Los presupuestos doctrinales no son un obstáculo al conocimiento de sí: el estoicismo y el cristianismo son para Marco Aurelio y san Agustín reveladores de dimensiones espirituales, de tonos y motivaciones de la existencia tal como ellos la viven. La doctrina freudiana juega un rol análogo para muchos introspeccionistas de hoy; por lo demás, todavía leemos a san Agustín y a Marco Aurelio, aún cuando no compartamos sus opciones teóricas. Sin embargo, el conocimiento de sí se desarrollará tanto más y tanto mejor cuanto mayor sea la prioridad de la relación del hombre con sí mismo sobre la relación con Dios o con el mundo. Las coordenadas de la existencia personal subsisten juntas, cada una de ellas afectadas de un coeficiente de realidad más o menos importante según las vicisitudes de la cultura. De hecho, la referencia cósmica o teológica jamás está ausente. Cada individuo se ubica en un universo que define su línea de horizonte; la relación del microcosmos con el macrocosmos, aún en ausencia del modelo astrobiológico, es, bajo una forma u otra, constitutiva de la personalidad. Por su parte, la relación con Dios guía la aspiración por alcanzar la totalidad de las significaciones. Derrotada por el ascenso del agnosticismo, la intención escatológica persiste para dar su sentido último a un destino personal. El yo no podría encontrar en sí mismo su principio y su fin porque sus perspectivas de realización y de culminación se sostienen y se modulan según las condiciones que sostienen su presencia en el mundo. Los totalitarismos políticos y sociales propuestos por las ideologías modernas han sucedido a las teologías de otro tiempo.

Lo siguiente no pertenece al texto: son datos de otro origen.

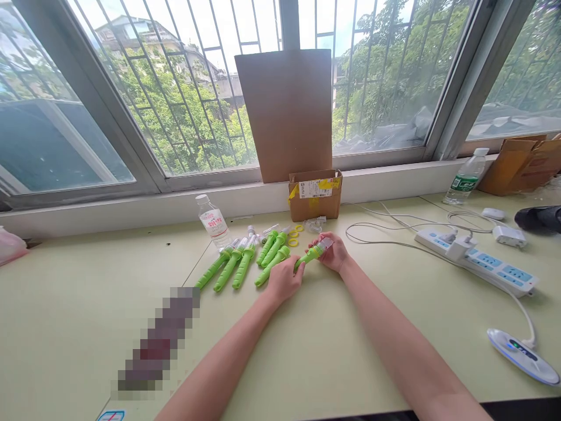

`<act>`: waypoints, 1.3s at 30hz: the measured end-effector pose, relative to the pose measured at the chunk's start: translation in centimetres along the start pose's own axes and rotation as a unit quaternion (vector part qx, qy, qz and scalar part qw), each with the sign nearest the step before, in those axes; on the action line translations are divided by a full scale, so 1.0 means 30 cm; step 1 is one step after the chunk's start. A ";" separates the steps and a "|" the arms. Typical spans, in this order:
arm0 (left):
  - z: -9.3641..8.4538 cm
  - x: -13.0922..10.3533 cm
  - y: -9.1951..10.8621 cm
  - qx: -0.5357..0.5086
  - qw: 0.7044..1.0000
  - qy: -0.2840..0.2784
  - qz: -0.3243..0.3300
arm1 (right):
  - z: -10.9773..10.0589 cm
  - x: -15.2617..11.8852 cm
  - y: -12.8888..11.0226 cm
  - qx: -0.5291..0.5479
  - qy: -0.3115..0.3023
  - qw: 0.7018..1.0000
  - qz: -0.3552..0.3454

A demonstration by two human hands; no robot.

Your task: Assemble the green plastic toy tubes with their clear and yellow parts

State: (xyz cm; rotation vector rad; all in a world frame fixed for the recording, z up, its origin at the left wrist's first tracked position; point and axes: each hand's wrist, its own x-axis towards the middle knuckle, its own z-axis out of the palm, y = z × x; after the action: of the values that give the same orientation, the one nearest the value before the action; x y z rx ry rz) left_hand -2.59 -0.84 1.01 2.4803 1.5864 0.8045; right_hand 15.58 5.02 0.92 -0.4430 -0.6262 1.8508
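Note:
My left hand (284,280) is closed around the lower part of a ribbed green stick with a transparent tip (310,256). At the tip end my right hand (335,254) is closed, its fingers around the transparent part. The stick is tilted, tip up to the right, above the table. Left of my hands lie three similar green sticks with transparent tips (228,270). Nearer to me are three green sticks (275,250) whose tips do not show. Several yellow rings (293,242) and some transparent pieces (315,224) lie just behind my hands.
A small cardboard box (314,199) stands by the sill before a tall cardboard sheet (291,117). One water bottle (214,225) stands left, another bottle (465,178) right. A power strip (482,263) with cables and a white oval device (522,355) lie right. A blurred patch (160,339) covers something left.

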 end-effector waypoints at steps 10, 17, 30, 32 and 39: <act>0.012 -0.006 0.001 -0.005 0.999 0.042 0.009 | -0.009 0.007 -0.001 0.011 0.001 1.000 0.004; 0.025 -0.008 -0.002 0.037 0.997 0.066 0.007 | -0.013 0.016 0.002 0.022 0.026 0.999 0.018; -0.025 0.032 -0.011 -0.247 0.965 -0.017 -0.084 | 0.012 -0.001 0.006 0.014 -0.043 0.999 -0.013; -0.039 0.039 -0.022 -0.297 0.945 -0.067 -0.118 | 0.007 0.002 0.005 0.016 -0.049 0.999 -0.009; -0.064 0.042 -0.049 -0.393 0.897 -0.129 -0.154 | 0.014 -0.003 0.001 -0.011 -0.044 0.999 0.000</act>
State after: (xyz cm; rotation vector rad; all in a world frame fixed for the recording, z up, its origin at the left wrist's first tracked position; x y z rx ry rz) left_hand -4.28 0.54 2.63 1.6319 1.1818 0.8063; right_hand 15.36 4.84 1.25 -0.3774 -0.7078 1.8719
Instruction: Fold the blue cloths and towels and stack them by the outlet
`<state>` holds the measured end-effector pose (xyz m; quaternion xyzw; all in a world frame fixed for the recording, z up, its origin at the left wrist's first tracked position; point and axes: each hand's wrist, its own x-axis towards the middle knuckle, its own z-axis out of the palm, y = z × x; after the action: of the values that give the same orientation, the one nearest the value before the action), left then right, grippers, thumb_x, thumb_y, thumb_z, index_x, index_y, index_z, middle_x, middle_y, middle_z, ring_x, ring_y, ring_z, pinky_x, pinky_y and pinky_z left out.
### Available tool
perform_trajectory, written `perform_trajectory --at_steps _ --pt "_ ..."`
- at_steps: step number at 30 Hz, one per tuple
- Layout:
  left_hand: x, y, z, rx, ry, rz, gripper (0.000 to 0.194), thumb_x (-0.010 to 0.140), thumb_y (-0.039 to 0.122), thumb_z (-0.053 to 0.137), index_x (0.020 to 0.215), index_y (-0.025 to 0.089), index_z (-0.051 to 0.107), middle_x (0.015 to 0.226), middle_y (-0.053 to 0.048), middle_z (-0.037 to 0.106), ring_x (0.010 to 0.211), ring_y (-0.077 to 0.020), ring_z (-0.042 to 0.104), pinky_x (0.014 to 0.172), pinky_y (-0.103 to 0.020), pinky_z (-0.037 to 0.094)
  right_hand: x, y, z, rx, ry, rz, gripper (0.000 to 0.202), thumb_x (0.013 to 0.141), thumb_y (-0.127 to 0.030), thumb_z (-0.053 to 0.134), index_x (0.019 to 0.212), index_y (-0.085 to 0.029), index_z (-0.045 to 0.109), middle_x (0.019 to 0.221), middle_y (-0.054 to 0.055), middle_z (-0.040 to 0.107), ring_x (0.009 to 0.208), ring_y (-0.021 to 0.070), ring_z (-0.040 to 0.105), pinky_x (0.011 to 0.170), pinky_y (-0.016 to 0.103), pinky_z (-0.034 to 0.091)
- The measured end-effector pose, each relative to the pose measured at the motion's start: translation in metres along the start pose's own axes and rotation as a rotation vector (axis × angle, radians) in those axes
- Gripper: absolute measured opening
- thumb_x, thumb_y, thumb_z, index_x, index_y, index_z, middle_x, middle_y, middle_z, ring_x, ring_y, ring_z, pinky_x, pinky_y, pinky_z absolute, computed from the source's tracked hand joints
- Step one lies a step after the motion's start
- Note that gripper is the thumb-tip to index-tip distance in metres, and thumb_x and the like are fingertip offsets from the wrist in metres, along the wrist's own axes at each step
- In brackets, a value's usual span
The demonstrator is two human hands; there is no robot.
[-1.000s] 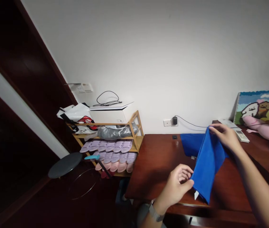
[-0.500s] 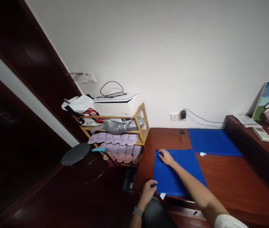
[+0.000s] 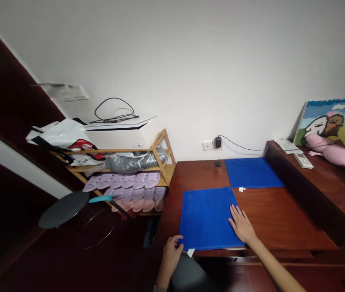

La peripecia renacentista diseña, sobre las ruinas de la síntesis escolástica, una inteligibilidad personal que escapa al control de los doctores de la fe y utiliza, para su edificación, los elementos recuperados de la cultura antigua. El término humanismo, empleado por los historiadores para designar el nuevo sentido de la vida espiritual, subraya esta prioridad dada a la forma humana y a la relación que el hombre establece con sí mismo. Dios no se olvida; la paideia renacentista permanece cristiana.11 Los esquemas astrobiológicos aún conservan su validez a los ojos de Marsilio Ficino (1433-1499), de Giovanni Pico della Mirandola (1463-1494) o de Girolamo Cardamo (1501-1576). El hecho esencial es el acento puesto sobre el microcosmos, foco de signos y de valores. El espacio de adentro impone su preeminencia pero sin excluir el espacio de afuera. Los humanistas celebran la dignidad y la excelencia del hombre de quien gustan decir que es otro dios, a la imagen de Dios, un dios segundo (alter deus, secundus deus).